KITTY BIKER: Oh? Please tell that to my AWESOME SHADOW POWERS.
Kida: Oh shit!
KITTY BIKER: I SUMMON...


KITTY BIKER: DONNCHADH! My super cool shadow horse!
Kida: Oh my god!


KITTY BIKER: AHAHAHAHA! AWAY, DONNCHADH! AWAY!
Yellow Loser: Not if I can help it! *throws pipe*
Anri: BITCHES AND WHORES DON'T KNOW ABOUT MY AWESOME SAIKA SLASHING ACTION!


Mikado: Hey Anri! How are you doing?
Anri: I don't want to hear your poem.
Mikado: I wasn't... But... Seriously, I was not going to... Oh, whatever...
Anri: Where's Kida?


Kida: You know, I must be sadistic, because every time I see you I feel sick inside.


Saki: We call that guilt.


Kyohei: 2... 1... Ready of not! Here I come!
Kida: Hey guys.
Kyohei: Goddammit, you've ruined our game of hide and seek!

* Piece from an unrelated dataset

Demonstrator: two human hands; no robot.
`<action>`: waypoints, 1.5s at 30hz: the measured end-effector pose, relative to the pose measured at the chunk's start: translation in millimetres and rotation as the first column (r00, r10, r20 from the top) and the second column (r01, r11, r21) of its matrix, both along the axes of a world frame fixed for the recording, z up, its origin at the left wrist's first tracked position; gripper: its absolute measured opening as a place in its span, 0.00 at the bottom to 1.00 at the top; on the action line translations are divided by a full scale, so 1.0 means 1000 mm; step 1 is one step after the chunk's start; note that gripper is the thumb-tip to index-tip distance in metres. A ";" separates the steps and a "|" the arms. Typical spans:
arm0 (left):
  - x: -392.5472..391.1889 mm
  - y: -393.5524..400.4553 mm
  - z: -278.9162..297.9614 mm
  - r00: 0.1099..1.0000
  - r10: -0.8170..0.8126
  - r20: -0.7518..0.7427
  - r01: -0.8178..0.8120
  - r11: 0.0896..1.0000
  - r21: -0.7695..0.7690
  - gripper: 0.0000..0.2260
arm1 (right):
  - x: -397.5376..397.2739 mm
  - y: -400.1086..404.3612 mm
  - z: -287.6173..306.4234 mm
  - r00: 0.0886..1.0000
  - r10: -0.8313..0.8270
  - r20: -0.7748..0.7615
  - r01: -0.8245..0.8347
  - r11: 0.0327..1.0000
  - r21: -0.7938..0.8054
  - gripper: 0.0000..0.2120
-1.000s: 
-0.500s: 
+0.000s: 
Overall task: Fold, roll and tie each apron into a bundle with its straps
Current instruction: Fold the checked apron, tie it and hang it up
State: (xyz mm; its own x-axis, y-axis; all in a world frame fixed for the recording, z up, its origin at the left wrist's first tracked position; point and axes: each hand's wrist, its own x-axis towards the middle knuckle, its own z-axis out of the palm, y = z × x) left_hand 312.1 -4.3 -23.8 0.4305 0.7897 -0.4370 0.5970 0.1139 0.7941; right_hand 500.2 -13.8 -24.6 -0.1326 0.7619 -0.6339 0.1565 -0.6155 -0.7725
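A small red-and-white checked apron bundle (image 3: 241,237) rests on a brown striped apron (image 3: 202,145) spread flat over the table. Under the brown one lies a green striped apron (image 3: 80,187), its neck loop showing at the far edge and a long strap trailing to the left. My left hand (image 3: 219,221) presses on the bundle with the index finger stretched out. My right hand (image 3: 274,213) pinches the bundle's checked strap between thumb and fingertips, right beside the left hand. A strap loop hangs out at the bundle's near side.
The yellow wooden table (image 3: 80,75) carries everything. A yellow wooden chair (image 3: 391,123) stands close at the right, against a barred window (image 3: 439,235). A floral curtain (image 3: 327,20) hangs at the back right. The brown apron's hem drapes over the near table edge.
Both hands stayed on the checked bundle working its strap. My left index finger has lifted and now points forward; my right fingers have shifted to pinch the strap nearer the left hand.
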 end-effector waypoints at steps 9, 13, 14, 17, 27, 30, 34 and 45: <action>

Kida: H-Hide and seek? CAN I PLAY?

(And he did. And it was the greatest game EVER.)

Next time, on Durarara!!:

HATLESS KYOHEI!


Angry Kida!


Moping Kida!


And lots of fun times with Simon!

All this and more, on next week's Durarara!!


If I ever get a horse I'm going to name it Donnchadh. Does Celty's horse actually have a name?